It was hard to tell where the official site was among all the miles of prairie, but we stayed in the grasslands adjacent to Grasslands National Park, Saskatchewan for two wonderful days and nights. It was a unique time in our love exile saga east and one I think about when I find myself in open space nowadays.
This area, southwest Saskatchewan, is one of the few places in North America where you can see untouched prairie. Grazing land can show evidence of animal and human activity, but Grasslands National Park is wilderness sanctuary. It offers visitors rolling grasslands and a rugged landscape of weathered cliffs, deep coulees and mysterious badlands. The wildlife there, which you think does not exist, is as diverse as the landscape itself, which you learn does have variety. Keep your eyes open for white-tailed deer, mule deer, pronghorn antelope, sage grouse and golden eagles. The park also provides a safe home for the endangered and threatened species of ferruginous hawks, short-horned lizards and burrowing owls. We saw deer, antelope, eagles and a sage grouse while exploring.

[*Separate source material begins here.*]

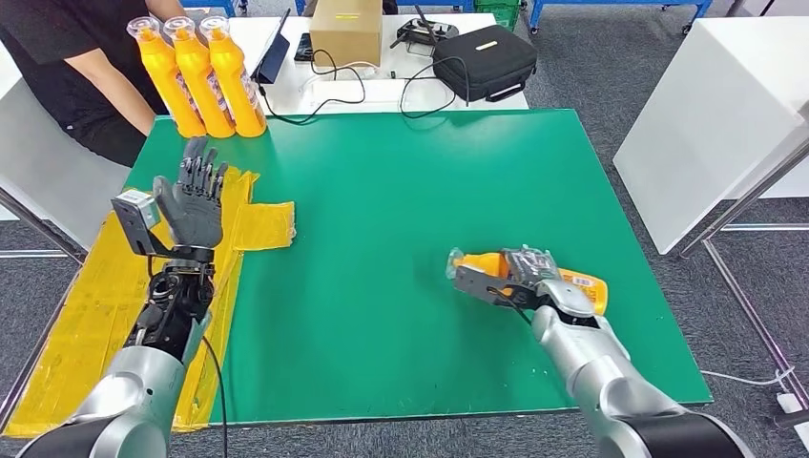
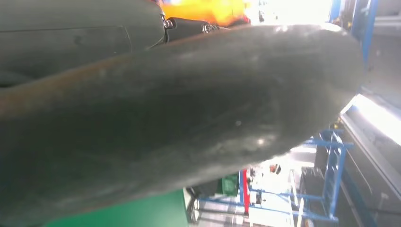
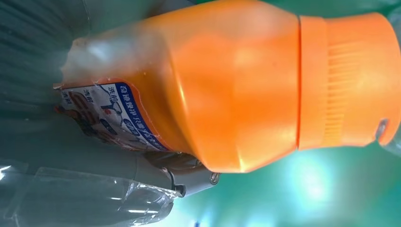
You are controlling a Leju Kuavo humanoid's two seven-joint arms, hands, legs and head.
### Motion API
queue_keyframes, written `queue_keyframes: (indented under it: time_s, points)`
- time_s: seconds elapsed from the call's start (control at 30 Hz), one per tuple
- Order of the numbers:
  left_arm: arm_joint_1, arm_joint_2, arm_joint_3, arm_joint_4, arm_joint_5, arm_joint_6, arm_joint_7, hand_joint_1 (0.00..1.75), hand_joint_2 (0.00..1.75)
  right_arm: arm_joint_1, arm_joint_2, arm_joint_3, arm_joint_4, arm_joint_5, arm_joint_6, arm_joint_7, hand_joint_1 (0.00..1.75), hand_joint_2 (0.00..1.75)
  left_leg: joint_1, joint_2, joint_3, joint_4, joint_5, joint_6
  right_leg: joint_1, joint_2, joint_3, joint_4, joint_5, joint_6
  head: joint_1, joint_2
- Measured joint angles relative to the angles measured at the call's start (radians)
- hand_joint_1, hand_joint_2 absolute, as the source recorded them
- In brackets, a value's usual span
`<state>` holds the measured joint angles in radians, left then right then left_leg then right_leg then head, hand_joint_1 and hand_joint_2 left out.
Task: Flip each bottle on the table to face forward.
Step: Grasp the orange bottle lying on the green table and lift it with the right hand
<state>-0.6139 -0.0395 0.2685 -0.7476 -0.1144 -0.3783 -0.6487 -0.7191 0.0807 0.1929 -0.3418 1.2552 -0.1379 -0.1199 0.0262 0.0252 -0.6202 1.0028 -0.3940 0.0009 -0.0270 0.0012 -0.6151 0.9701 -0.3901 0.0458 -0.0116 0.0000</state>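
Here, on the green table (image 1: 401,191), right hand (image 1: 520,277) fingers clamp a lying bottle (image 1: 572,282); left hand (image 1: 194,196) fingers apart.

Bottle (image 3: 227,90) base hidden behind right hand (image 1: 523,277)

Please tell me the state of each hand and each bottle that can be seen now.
left hand: raised over the yellow tape, fingers apart, holding nothing
right hand: grips the lying bottle
lying bottle: on its side on the green mat
three bottles: upright, side by side at the far-left corner
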Motion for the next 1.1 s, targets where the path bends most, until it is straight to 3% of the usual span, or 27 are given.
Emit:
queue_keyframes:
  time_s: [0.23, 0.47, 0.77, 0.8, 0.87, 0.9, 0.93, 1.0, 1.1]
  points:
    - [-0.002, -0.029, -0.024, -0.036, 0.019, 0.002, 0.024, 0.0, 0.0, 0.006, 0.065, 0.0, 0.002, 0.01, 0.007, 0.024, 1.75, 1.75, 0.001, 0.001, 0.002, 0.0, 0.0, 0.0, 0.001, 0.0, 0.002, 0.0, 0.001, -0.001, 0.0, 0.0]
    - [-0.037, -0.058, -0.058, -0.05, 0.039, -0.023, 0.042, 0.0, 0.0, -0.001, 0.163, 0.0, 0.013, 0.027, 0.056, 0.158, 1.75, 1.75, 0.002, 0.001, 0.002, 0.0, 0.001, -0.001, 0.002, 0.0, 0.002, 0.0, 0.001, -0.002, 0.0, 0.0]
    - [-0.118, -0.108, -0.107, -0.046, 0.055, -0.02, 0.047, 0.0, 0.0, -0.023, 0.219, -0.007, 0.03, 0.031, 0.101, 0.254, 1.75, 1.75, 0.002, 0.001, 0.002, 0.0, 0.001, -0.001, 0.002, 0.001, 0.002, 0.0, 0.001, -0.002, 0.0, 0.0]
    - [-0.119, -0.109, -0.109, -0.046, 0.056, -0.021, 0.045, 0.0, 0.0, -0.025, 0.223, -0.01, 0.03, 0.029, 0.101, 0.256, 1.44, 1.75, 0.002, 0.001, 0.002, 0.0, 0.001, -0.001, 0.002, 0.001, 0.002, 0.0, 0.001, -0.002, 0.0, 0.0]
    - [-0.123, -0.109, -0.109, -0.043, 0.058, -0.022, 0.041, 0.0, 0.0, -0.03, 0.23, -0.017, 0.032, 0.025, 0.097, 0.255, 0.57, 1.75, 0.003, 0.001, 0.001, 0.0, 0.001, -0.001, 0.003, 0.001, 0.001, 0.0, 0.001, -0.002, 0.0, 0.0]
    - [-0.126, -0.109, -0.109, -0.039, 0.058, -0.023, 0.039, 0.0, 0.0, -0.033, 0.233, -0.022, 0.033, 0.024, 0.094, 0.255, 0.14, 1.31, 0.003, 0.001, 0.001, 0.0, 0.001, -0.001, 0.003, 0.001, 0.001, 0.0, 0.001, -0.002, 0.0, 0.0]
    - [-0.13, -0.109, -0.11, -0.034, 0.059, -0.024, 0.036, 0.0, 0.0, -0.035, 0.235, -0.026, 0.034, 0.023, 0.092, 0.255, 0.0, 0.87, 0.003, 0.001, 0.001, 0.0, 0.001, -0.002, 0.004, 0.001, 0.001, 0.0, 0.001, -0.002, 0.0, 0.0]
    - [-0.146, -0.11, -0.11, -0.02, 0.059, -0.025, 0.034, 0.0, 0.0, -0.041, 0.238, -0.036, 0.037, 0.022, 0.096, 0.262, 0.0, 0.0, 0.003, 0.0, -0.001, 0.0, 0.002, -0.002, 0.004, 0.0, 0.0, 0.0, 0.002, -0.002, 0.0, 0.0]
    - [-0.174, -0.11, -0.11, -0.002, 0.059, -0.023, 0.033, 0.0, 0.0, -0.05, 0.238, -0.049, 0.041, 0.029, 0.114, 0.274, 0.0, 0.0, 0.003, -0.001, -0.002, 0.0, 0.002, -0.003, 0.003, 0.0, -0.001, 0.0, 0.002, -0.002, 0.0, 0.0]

The great open plains is more than a concept – it’s a way of life and a way to appreciate the smallest details around you. We marveled at the great grasslands of Saskatchewan. There is diversity in the ground cover – grasses and flowers and wheel tracks. We saw the occasional rock, which took on greater significance in the flat, wind-blown wide open spaces. We saw buffalo pies. We learned about the rubbing stone – the very special big rock that you can’t believe rises above the grass. It would have a worn out ring around it. It wasn’t a religious site like in some places we have been. There the bison would rub their molting coats and chafe off the itchy hair. It was a scratching post where there were no trees to be had.
We laughed when a path worn into the grass had a sign that said Road Ends. What road, we wondered? We were thrilled to hear the chirping of prairie dogs and sat for hours trying to capture them with our cameras. Karin didn’t believe the watched pot never boils philosophy and stood outside a prairie dog mound, hoping one would pop up for a photo close up. She never got it but she was fun to watch trying!
We chased a sage grouse with our cameras to an abandoned cattle pen before it flew off, sending some feathers our way. We were happy to see that once in awhile a bird had a branch to sit on in the prairie environment. Back at our place, there were a couple of trees for perching and there was a wrought iron railing on our upstairs porch. We had regular swallow visitors there.
We were hosted at The Crossing Resort by wonderful local folks. We stumbled upon this B & B by following a roadside sign as we drove east. The other B & B is The Convent – yes, just what it says, a former convent. We saw it but we had already landed at The Crossing Resort. We were so comfortable there and enjoyed ourselves in that prairie environment we stayed a second night – and got in on a bad storm in comfort, rather than on the road. We had a comfortable place to stay, reliable Internet and the chance to rest from daily driving. It was bliss!
Val Marie is a small town – really small. It’s only a few miles from the Canadian/U.S. border. We thought about taking a country road into America, but then thought against it. Now we wonder what would have happened if we had done that. Val Marie is an interesting mix of wheat farming, ranching and tourism, mixed with federal government workers at Grasslands National Park and natural gas compressor relay station workers at the border with America.
The Crossing Resort was outside town and we enjoyed the sweep of landscape around the place. You can stay in an upstairs room above Ken and Johanna’s home. You can camp or stay in your RV in a camping area that includes facilities. You can even stay in one of two tipis in the camping area and harken back to the days when the indigenous plains tribes had their homes on the grasslands. We know there are remnants of them – tipi rings – in the park. When a circle of rocks of the right diameter is found, historians know a tipi was there in the past. The rocks were used to hold down the edge of the shelter.
This is a place where you experience, you look, you feel. There are no Disneyesque signs or features, barely any neon lights. It’s grass and a few bushes and some slight rolling hills. The people of Val Marie are welcoming and eager to share about their area. We enjoyed a museum/visitor center and bought stamps at the local post office while we were there. We recommend good binoculars to really experience the area and good cameras to capture some memories to share your experience.